In the present study, time to complete pulmonary expansion and duration of air leakage were similar across the groups. Average ΔFEV1 values were also similar for the groups. All of these findings indicate that there was not any significant difference between respiratory exercises in respect to clinical outcomes. When analyzing each group separately, we found that FEV1 from day 1 of all subjects had increased significantly by the day of discharge. This may be due to the contribution of the non-functional pneumothorax space into functional respiration following complete expansion. However, the day 1 oxygen saturation of the subjects did not differ significantly from the postoperative values (p values for balloon, triflow, treadmill, and control groups = 0.103, 0.085, 0.063, and 0.076, respectively, using the Wilcoxon test). These findings imply that the collapsed lung tissue due to the pneumothorax did not impair oxygen saturation following the application of a chest tube.

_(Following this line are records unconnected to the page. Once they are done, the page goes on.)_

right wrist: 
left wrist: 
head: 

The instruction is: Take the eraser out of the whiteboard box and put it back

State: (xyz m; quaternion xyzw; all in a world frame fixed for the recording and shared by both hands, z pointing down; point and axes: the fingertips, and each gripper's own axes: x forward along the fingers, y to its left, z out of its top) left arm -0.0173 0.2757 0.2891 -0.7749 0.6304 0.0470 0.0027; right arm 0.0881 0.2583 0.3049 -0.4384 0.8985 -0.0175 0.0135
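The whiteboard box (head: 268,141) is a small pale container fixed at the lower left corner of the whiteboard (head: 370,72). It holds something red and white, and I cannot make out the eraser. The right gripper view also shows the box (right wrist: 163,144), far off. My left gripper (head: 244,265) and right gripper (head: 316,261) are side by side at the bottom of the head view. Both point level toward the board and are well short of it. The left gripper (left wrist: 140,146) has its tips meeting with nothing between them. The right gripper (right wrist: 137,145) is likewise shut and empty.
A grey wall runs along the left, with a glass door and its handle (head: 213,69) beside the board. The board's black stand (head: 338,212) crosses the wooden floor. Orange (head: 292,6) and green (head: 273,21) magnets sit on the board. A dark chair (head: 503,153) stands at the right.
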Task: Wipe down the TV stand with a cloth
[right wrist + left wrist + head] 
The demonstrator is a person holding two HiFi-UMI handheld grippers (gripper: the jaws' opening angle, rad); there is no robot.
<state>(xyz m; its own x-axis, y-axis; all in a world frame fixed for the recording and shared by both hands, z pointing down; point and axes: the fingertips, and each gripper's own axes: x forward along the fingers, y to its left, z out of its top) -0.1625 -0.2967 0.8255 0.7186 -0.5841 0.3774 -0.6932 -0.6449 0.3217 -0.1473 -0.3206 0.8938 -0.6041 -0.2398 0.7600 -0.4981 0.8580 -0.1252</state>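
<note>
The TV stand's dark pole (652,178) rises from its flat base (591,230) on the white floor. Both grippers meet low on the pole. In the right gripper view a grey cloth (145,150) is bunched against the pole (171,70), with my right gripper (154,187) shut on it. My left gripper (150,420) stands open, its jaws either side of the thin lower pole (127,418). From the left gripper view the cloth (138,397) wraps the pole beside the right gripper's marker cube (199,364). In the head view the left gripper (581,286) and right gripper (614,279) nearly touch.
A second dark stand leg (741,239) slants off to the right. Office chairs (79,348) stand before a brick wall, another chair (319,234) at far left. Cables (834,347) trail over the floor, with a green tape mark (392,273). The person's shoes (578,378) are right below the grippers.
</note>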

There was a positive correlation between the time to complete pulmonary expansion and the duration of the air leakage, indicating that the air leakage stopped earlier, leading to complete pulmonary expansion on the chest X-ray. The duration of the air leakage did not have any significant correlation either with the FEV1 or oxygen saturation on day 1 after the application of the chest tube. This suggests that prolonged air leakage did not impair the respiration mechanism. Thus, we confirmed that air leakage of 7–10 days in duration might not deteriorate a patient’s clinical status until the decision for surgery is made. This finding is consistent with the literature.
In parallel with the literature, this study confirms that respiratory exercise methods, added to forced coughing, are not superior over forced coughing alone, and forced coughing itself is enough to provide sufficient respiratory exercise. Similarly, the triflow, balloon, and treadmill groups, in respect to clinical outcomes, indicate that deep breathing exercises such as inflating a balloon or walking are as effective as triflow, which thus can be replaced if unavailable.